■ **Exercise aim**: Retype each line of the listing below, from the first through the one holding "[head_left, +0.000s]", with no other lines.
◇ ◇ ◇ ◇ ◇ ◇ ◇
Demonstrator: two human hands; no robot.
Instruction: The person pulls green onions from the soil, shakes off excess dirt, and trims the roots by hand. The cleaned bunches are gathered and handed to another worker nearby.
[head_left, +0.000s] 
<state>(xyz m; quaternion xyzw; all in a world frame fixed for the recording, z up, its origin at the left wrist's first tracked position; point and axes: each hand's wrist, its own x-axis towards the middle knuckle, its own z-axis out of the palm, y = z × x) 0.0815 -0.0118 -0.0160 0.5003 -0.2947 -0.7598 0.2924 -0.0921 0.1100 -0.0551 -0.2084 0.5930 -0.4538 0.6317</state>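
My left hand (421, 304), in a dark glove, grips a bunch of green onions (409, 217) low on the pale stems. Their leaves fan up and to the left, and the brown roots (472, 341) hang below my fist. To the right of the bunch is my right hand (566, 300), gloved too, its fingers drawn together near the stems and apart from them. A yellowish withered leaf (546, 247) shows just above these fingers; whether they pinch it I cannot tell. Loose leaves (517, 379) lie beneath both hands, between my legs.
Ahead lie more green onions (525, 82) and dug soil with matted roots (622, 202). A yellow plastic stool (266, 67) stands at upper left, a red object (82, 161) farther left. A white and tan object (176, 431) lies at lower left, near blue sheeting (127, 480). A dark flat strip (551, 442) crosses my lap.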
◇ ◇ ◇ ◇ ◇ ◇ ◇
■ **Task answer**:
Demonstrator: two human hands; no robot.
Instruction: The person pulls green onions from the soil, shakes off excess dirt, and trims the roots by hand. The cleaned bunches are gathered and handed to another worker nearby.
[head_left, +0.000s] 

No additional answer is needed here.